Economic data pertaining to real estate and the housing market has been somewhat mixed so far in 2021. In the second quarter of 2021, the median price for new home sales surged to roughly $350,0001, indicating a robust recovery from a lackluster year for home sellers in 2020. However, recent surges in the price of key inputs for housing developers, such as lumber, has affected production in recent months, with building starts slipping by 3% in May1. Meanwhile, existing home sales and new home sales simultaneously decreased by -0.9% and -5.9% month-over-month in May1, respectively. Both the reduction in building permits and sales for single family homes are reflective of pricing pressures effecting both producers and home buyers. The increases in input costs and home prices ultimately offsets some of the benefits that low borrowing costs create for consumers. In the near to intermediate future, we expect these pricing pressures to dissipate for producers as various supply constraints found primarily in commodities markets are resolved or reversed. However, the outlook for commercial real estate is much cloudier, as it is unclear whether changes in consumer behavior catalyzed by the pandemic will persist beyond the duration of economic shutdowns.

Conclusion

As the United States continues its path to easing restrictions and re-opening, certain areas of the economy that were affected the most by the pandemic, like travel, leisure, and restaurants, are surging back. The pace of recovery in the labor market points to the strong recovery path the United States is on, but the absolute level of unemployment is indicative of how far we still have to go to return to pre-pandemic levels. Although inflationary data has become a real concern, the Federal Reserve has done what it can to calm investors, maintaining its stance that the inflationary pressures are transitory. As the recovery rolls on, more volatile economic data is expected; however, pent up consumer demand coupled with unparalleled levels of stimulus should allow the United States to continue its course to a robust recovery.

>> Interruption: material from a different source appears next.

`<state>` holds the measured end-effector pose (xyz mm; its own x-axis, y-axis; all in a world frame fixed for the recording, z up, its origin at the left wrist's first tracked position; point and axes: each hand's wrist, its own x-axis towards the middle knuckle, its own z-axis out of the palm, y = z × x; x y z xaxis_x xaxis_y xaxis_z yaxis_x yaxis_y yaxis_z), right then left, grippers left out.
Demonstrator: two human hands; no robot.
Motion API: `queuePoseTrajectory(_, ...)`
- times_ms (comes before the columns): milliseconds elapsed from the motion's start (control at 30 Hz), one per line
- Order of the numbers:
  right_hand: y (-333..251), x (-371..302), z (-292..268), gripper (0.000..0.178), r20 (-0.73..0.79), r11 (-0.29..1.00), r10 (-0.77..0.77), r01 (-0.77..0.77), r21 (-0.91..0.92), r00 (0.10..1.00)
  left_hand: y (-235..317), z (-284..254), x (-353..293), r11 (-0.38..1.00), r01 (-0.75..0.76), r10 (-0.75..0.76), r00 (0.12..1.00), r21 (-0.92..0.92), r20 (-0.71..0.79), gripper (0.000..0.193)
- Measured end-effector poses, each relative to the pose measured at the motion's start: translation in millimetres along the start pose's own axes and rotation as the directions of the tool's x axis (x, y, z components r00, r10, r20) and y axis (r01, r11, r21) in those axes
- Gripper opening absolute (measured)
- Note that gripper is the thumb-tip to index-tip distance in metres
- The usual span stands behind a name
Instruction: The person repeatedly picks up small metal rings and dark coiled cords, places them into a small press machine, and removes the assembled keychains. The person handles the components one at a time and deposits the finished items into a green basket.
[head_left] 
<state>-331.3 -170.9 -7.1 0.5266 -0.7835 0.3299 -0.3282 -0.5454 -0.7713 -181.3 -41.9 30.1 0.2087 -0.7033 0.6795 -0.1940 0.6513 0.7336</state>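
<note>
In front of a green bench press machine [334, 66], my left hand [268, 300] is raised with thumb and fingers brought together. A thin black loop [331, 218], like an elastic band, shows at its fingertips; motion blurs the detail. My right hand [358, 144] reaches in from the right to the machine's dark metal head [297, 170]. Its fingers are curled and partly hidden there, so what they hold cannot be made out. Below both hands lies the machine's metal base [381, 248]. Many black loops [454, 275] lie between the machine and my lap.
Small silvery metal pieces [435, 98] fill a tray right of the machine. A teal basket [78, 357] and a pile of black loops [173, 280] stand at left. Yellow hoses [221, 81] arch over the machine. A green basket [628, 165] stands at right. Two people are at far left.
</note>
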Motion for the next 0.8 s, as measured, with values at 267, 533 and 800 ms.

Although this market outlook has been prepared from public and private sources and data that LTAM believes to be reliable, LTAM makes no representation as to its accuracy or completeness. Any securities, indices, and other financial benchmarks shown are provided for illustrative purposes only, and reflect reinvestment of income, dividends, and other earnings. They do not reflect the deduction of advisory fees. Indexes are unmanaged and investors cannot invest directly in an index. Investors should bear in mind that past performance is no guarantee of future results and there can be no assurance that the Program will achieve comparable results. Investment products are subject to investment risk, including possible loss of the principle amount invested and should review the prospectus before investing. The information and views expressed are given as at the date of the writing and are subject to change. This information is not to be used or considered as an offer or the solicitation of an offer to sell or buy any securities mentioned herein. Ladenburg Thalmann Asset Management Inc. is a SEC Registered Investment Adviser under the Investment Advisers Act.